Would you print out every entry exactly as given?
-- RECORD SET follows --
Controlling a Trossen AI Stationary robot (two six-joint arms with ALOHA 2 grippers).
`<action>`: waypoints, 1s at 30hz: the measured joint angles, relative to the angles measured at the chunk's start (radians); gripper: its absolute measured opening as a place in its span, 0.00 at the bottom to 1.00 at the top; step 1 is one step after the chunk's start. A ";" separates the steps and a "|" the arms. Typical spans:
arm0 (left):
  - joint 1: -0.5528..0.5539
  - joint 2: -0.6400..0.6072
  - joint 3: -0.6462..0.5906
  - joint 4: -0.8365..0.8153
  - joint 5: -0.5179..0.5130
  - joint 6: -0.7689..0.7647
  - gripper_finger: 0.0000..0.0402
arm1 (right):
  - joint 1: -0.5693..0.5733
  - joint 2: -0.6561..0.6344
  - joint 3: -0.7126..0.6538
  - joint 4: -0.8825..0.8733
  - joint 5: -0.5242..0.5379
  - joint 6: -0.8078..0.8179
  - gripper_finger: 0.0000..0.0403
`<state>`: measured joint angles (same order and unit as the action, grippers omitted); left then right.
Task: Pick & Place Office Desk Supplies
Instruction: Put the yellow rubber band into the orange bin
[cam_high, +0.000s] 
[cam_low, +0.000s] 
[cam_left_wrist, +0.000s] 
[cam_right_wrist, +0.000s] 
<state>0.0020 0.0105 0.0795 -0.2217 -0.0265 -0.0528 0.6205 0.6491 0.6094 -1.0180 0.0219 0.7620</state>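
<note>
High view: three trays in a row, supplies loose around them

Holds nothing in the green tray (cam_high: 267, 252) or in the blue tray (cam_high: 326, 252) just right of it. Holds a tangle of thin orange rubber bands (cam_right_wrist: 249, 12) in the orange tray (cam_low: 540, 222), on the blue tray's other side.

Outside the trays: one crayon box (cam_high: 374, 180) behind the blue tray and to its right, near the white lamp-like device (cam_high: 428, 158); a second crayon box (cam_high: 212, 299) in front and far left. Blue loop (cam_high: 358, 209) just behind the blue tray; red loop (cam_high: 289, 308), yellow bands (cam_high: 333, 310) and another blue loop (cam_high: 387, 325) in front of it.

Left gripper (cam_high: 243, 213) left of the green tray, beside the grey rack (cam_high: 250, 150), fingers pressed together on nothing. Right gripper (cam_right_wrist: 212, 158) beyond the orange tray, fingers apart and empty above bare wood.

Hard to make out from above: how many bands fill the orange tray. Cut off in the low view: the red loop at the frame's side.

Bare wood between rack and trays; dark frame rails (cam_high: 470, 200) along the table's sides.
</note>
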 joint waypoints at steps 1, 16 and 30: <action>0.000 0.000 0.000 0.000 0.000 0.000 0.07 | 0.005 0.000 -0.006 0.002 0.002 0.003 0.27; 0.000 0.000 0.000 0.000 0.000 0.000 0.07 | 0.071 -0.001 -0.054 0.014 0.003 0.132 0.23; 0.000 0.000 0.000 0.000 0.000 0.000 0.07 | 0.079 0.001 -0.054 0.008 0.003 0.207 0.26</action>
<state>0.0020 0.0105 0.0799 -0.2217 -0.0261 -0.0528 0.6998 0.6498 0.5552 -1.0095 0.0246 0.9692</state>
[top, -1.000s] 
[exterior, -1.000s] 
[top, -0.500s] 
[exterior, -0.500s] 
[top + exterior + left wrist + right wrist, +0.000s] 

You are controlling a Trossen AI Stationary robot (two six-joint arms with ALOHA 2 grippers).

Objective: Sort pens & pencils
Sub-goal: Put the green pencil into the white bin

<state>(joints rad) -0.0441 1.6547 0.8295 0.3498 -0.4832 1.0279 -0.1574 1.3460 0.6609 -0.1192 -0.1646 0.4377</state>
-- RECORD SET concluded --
EXERCISE SOLUTION
Controlling a Trossen AI Stationary robot (two six-joint arms with ALOHA 2 grippers).
`<action>`: waypoints, 1s at 30hz: the measured joint angles, relative to the angles measured at the chunk's start (radians); gripper: its absolute measured opening as a place in its span, 0.00 at the bottom to 1.00 at the top; step 1 is one step after the chunk's start. A ";" separates the steps and a "|" the arms. Typical spans:
arm0 (left):
  - joint 1: -0.5528..0.5539
  - joint 2: -0.6400..0.6072
  - joint 3: -0.6462..0.5906
  - joint 4: -0.8365..0.8153
  - joint 5: -0.5179..0.5130
  - joint 6: -0.7689..0.7647
  - gripper_finger: 0.0000..0.0402
arm1 (right):
  - joint 1: -0.5693..0.5733
  - joint 2: -0.6561..0.6344
  - joint 3: -0.7126..0.6538
  - joint 4: -0.8825..0.8733
  - joint 5: -0.5242..0.5379
  - joint 6: -0.8078..0.8179
  - gripper_finger: 0.0000..0.0403
`<state>`: measured joint angles (same order and unit as the action, grippers omitted); left then right.
Task: Pick & Place Office Desk Supplies
Instruction: Put the yellow rubber band into the orange bin
[cam_high, +0.000s] 
[cam_low, +0.000s] 
[cam_left_wrist, +0.000s] 
[cam_right_wrist, +0.000s] 
<state>0.0020 0.0105 0.0795 -0.2217 -0.0265 -0.0528 0.6205 0.6491 0.6094 -1.0180 0.0219 0.7620</state>
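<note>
High view: three trays in a row, supplies loose around them

Holds nothing in the green tray (cam_high: 267, 252) or in the blue tray (cam_high: 326, 252) just right of it. Holds a tangle of thin orange rubber bands (cam_right_wrist: 249, 12) in the orange tray (cam_low: 540, 222), on the blue tray's other side.

Outside the trays: one crayon box (cam_high: 374, 180) behind the blue tray and to its right, near the white lamp-like device (cam_high: 428, 158); a second crayon box (cam_high: 212, 299) in front and far left. Blue loop (cam_high: 358, 209) just behind the blue tray; red loop (cam_high: 289, 308), yellow bands (cam_high: 333, 310) and another blue loop (cam_high: 387, 325) in front of it.

Left gripper (cam_high: 243, 213) left of the green tray, beside the grey rack (cam_high: 250, 150), fingers pressed together on nothing. Right gripper (cam_right_wrist: 212, 158) beyond the orange tray, fingers apart and empty above bare wood.

Hard to make out from above: how many bands fill the orange tray. Cut off in the low view: the red loop at the frame's side.

Bare wood between rack and trays; dark frame rails (cam_high: 470, 200) along the table's sides.
</note>
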 joint waypoints at steps 1, 16 and 30: <action>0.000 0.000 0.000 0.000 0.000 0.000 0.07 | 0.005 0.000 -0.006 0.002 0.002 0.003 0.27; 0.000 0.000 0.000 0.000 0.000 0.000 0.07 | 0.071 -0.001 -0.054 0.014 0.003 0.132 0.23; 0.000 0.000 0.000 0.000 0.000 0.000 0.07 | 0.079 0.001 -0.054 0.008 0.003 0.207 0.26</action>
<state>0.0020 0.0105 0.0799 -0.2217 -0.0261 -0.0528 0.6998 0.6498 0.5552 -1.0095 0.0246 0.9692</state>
[top, -1.000s] 
[exterior, -1.000s] 
[top, -0.500s] 
[exterior, -0.500s] 
[top + exterior + left wrist + right wrist, +0.000s] 

You are controlling a Trossen AI Stationary robot (two six-joint arms with ALOHA 2 grippers).

Objective: Sort pens & pencils
Sub-goal: Put the green pencil into the white bin

<state>(joints rad) -0.0441 1.6547 0.8295 0.3498 -0.4832 1.0279 -0.1574 1.3460 0.6609 -0.1192 -0.1646 0.4377</state>

No more work remains on this exercise.